Johnson, 35, is remarkably likeable. Lim jokes that he’s the “sponsor’s dream.” But he’s also remarkably talented — so much so that, even at his age, there’s plenty of room to improve.

“What I’ve noticed about Tim is that he’s probably one of the most talented athletes that I’ve ever worked with,” Lim said. “And I didn’t know that until he started showing up at the camps and we started working with him and putting the pressure on. I think that he not only surprised me and the other riders that we train with, but I hope that he also inspired himself.”

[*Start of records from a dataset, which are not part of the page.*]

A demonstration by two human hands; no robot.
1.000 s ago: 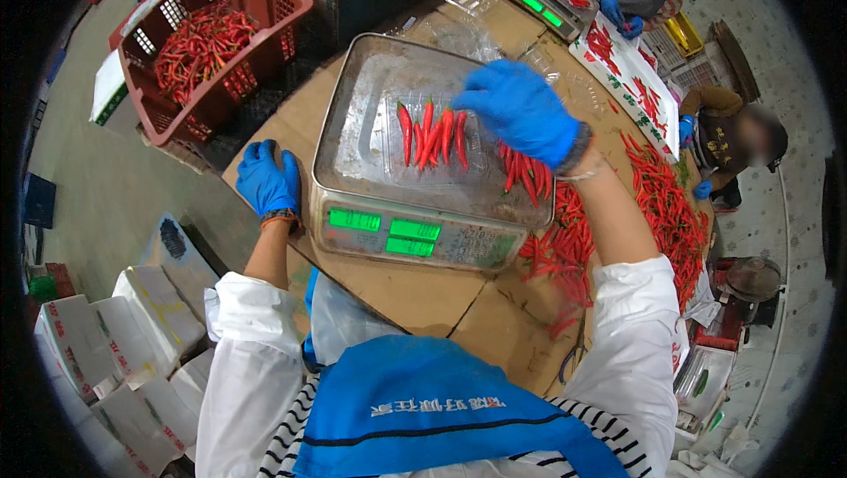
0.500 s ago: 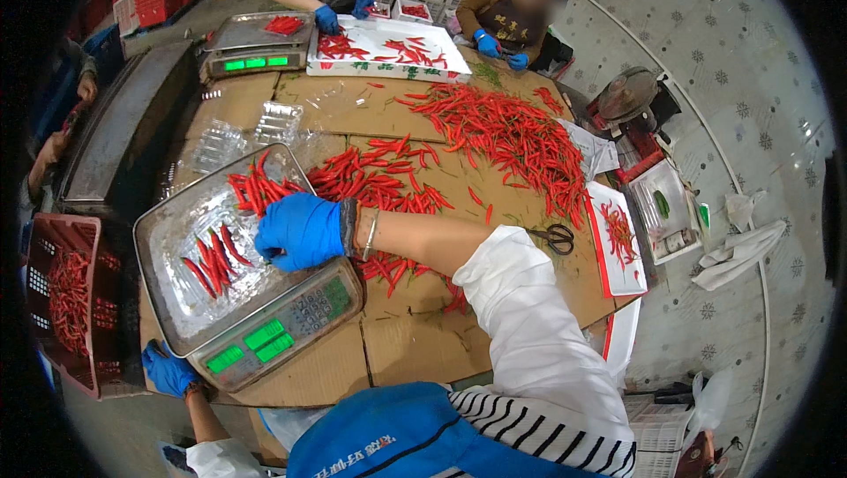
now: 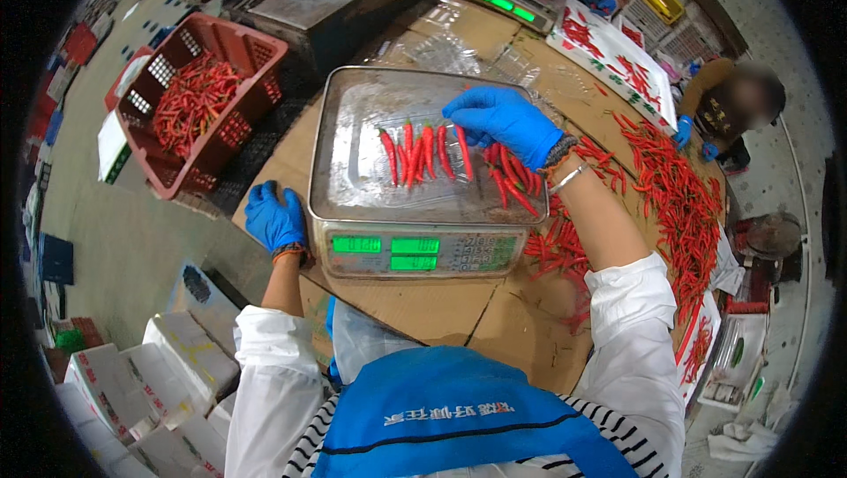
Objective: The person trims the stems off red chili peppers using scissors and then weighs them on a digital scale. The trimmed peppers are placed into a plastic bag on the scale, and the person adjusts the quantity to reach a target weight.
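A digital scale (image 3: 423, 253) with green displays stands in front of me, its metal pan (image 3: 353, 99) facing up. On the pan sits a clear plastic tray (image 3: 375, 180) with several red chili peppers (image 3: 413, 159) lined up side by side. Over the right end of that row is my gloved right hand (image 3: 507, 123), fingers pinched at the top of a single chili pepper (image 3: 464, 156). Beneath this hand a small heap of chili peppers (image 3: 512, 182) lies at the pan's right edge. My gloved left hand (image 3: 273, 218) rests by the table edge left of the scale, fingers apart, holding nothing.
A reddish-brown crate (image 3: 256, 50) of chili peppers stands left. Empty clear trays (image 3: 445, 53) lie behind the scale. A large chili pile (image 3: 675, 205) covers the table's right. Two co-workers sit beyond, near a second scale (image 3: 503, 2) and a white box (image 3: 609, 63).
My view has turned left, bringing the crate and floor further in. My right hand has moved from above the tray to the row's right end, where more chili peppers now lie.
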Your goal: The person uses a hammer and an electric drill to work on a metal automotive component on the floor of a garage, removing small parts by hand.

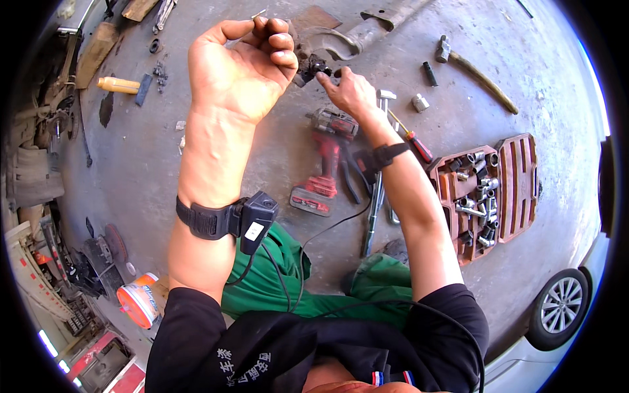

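Note:
My left hand (pixel 232 75) is raised palm-up beside a grey metal arm (pixel 373 29), fingers curled; whatever is inside them is hidden. My right hand (pixel 350 95) reaches to a dark, greasy part (pixel 316 68) at the near end of that arm, thumb and fingers closed at it; I cannot make out exactly what they grip. Below them lie a red cordless impact wrench (pixel 324 164), black-handled pliers (pixel 350 177), long chrome wrench handles (pixel 372 216) and a red-handled screwdriver (pixel 419 145).
An open brown socket case (pixel 514 190), a wooden-handled hammer (pixel 485 82) and loose sockets (pixel 420 102) lie right. A yellow-handled mallet (pixel 118 85), wood block (pixel 95 59), orange-white bucket (pixel 136 301) and jumbled parts line the left. A car wheel (pixel 558 308) is at lower right.

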Demonstrator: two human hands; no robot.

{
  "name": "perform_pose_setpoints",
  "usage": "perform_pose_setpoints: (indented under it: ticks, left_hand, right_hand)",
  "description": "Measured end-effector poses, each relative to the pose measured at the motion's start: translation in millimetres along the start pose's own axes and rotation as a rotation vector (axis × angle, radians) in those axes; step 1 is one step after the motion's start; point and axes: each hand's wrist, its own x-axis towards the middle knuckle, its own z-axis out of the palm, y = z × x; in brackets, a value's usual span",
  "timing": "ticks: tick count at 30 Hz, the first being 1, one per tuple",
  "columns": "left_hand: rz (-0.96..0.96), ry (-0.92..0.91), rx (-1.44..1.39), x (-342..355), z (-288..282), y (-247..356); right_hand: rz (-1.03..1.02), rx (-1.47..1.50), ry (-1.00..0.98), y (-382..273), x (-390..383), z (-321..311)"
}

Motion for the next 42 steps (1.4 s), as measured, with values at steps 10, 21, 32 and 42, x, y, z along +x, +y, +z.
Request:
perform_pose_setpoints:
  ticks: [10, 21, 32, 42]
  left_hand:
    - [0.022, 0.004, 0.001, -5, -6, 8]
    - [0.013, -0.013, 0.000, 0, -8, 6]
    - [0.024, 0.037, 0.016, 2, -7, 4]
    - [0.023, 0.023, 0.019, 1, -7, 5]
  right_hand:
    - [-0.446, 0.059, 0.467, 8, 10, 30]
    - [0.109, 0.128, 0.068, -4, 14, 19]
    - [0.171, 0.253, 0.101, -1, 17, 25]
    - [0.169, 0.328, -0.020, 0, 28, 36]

Count Phinney among those impressed by Johnson. One day, the two were doing circuits on a high mountain road above Boulder with Lim motorpacing. “And every single time, Tim came around and just cranked it, with Taylor chasing him,” said Lim. “And every single time, Tim got Taylor on this particular day. And the last time he did it, as Tim was riding away from Taylor, I hear Taylor yell at him, ‘Tim Johnson, you bleeping waste of talent.’”

It may sound harsh. But that’s not what Phinney meant. “It was Taylor saying, ‘holy shit, you are so freaking incredible. Use this, win races,’” Lim said.

Johnson may be the weathered veteran of the U.S. cyclocross scene today, but he has a road pedigree that saw him serve as the road captain at the domestic Health Net-Ouch-UnitedHealthcare squad for half a decade and includes a single season stint — albeit one that did not work out — with Saunier Duval-Prodir in Europe. After abandoning a full-time road schedule in 2011 to go all-in for cyclocross and the Louisville world championships, which take place in just over fourth months, Johnson’s road exploits seem a lifetime ago. He is the veteran face of American cyclocross racing today.

And today, like always, Johnson is working hard. But he’s also having more fun — a golden combination for a rider that’s decorated but is still striving for wins.

“I’m having more fun now than I’ve had in a long time. It is fun to ride. It’s a blast when you can ride as hard as you can, and do it over and over again. And look up when you’re going hard,” Johnson said. “Last year I think I stared like two feet in front of my wheel the whole year. And this year, I can pick my head up and see who’s racing.”

And though he’s seen Powers’ wheel when he looks up thus far, there are many more behind him than in front.